2 feb. 2011

La pasión

Tras el escaparate navideño y con los conejos de chocolate propios de la Pascua británica ya asomándose en todo supermercado que se precie, se cuela el tercero en discordia: San Valentín. Las tiendas antes cargadas de Santa Claus y sus narigones renos han dado paso a ingentes cantidades de corazones, ositos amorosos, tartas corazonadas, flores… en fin, un pastelazo increíble. Y yo, que siempre me tuve por una romántica de las antiguas, me paseo con cierta curiosidad entre los miles de estantes (recordad que día sí, día también, visito cada tienda en busca de trabajo…) soñando con que un gran ramo de rosas me espera en la puerta cuando llegue a casa acompañada de una promesa de amor, fidelidad y lealtad eterna...
Pero vamos a ver Belén…ni esa casa es tuya, ni va a haber ramo esperándote, ni San Valentín podría aguantar las gélidas temperaturas para dártelo en persona de parte de un@ admirador@ secret@. 
Esa es la realidad... pero no para mi.
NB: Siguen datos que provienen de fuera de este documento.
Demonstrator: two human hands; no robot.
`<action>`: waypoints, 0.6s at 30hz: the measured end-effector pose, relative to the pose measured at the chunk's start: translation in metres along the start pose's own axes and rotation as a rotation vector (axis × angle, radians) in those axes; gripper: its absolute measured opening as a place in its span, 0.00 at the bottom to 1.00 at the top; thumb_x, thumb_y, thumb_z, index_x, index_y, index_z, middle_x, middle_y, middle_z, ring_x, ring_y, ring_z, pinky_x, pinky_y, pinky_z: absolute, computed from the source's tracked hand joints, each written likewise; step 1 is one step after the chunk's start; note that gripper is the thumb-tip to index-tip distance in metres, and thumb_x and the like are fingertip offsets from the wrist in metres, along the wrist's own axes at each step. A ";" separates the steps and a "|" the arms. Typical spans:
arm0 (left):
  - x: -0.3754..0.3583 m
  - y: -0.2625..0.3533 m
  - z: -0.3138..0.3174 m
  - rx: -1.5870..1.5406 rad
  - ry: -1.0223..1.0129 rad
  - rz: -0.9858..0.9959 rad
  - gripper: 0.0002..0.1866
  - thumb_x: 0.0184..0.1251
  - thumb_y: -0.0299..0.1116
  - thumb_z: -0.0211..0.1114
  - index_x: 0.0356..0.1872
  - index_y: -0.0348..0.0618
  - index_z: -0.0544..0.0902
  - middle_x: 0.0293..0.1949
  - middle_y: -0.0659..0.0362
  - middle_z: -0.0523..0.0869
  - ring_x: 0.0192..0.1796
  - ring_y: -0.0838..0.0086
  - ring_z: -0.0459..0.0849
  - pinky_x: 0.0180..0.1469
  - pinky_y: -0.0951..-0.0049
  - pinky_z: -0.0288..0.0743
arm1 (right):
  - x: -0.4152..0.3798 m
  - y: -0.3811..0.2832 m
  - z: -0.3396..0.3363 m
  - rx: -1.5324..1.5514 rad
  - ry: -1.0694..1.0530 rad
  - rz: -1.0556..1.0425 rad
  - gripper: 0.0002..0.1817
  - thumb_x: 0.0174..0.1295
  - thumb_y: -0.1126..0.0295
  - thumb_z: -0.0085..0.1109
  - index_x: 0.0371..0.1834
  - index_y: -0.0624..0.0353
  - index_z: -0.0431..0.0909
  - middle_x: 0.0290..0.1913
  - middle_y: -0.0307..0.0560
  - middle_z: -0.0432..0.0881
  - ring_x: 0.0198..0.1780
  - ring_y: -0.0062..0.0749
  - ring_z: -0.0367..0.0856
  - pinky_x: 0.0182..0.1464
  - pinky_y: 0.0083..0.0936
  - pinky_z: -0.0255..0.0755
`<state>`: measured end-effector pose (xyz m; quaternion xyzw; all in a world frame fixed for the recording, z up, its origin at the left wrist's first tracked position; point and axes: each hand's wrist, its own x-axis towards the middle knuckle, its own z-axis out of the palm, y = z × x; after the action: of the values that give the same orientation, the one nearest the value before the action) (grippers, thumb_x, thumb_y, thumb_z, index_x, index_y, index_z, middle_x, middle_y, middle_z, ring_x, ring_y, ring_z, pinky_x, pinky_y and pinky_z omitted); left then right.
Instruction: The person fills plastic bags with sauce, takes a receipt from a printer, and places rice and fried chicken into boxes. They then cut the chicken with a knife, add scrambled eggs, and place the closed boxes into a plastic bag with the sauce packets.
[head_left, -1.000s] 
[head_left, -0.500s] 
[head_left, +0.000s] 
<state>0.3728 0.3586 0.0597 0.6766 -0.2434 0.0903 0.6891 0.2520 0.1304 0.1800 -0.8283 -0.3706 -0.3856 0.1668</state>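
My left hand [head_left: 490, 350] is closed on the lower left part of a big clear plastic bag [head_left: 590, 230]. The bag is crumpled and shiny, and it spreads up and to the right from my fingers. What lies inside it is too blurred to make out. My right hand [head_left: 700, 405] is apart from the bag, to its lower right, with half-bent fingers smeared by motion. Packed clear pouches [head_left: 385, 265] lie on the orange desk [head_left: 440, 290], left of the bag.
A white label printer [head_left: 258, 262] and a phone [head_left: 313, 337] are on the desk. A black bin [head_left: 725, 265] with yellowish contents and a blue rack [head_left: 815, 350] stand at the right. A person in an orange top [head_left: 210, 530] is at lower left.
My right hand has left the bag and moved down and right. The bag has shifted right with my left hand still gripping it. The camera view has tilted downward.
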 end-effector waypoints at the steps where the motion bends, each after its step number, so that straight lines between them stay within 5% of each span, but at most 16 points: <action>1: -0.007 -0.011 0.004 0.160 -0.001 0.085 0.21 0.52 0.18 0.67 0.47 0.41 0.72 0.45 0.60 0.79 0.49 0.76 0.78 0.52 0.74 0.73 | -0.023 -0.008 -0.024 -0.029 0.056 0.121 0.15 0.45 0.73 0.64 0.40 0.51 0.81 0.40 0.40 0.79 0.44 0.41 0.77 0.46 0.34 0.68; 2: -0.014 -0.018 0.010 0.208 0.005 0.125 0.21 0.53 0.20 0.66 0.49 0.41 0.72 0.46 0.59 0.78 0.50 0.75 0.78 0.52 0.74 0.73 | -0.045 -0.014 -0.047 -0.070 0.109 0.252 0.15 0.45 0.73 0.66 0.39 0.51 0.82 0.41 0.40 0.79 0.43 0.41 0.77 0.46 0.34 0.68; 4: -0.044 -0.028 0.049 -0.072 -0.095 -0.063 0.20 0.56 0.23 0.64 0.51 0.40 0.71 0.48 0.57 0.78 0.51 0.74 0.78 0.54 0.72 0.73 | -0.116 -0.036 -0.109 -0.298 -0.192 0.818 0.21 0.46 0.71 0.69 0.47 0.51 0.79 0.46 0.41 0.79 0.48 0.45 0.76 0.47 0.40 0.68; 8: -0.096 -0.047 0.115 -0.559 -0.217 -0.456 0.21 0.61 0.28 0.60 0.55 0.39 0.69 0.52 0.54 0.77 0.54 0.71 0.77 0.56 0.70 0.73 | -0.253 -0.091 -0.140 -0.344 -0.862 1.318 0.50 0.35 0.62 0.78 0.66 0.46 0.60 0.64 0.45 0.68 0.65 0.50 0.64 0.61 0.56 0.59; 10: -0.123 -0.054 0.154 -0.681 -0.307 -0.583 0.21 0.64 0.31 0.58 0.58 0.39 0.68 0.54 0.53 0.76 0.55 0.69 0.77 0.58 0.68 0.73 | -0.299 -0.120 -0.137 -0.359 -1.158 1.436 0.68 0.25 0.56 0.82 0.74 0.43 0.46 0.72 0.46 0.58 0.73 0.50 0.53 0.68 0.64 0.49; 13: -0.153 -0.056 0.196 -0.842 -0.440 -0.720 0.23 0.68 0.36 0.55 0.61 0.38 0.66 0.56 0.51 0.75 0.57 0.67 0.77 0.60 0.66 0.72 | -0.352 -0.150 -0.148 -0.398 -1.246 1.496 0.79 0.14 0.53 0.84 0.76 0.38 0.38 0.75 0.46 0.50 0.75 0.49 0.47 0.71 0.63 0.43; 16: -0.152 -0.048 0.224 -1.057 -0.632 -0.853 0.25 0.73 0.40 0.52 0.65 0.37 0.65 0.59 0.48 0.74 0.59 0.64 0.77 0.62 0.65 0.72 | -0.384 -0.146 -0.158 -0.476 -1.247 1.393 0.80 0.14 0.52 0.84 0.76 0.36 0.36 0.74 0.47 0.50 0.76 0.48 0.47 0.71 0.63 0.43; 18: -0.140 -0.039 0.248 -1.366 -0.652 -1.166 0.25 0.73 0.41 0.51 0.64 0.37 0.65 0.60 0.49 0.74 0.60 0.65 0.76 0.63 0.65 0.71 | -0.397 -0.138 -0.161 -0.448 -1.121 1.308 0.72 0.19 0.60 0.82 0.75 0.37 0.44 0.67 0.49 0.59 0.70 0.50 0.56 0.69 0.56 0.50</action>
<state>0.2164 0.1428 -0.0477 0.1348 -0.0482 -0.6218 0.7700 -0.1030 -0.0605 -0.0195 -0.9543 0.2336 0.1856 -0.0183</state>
Para todos. Porque recibas o no ramos, estés bajo un sol ardiente o la nevada más intensa, pases este día sólo o acompañado, lo cierto es que, en realidad, todos y cada uno de nosotros estamos solos y cuando se ha dado el corazón es muy difícil recuperarlo después; mejor no soltarlo y si se hace, atarlo en corto porque los tréboles de cuatro hojas son muy difíciles de encontrar.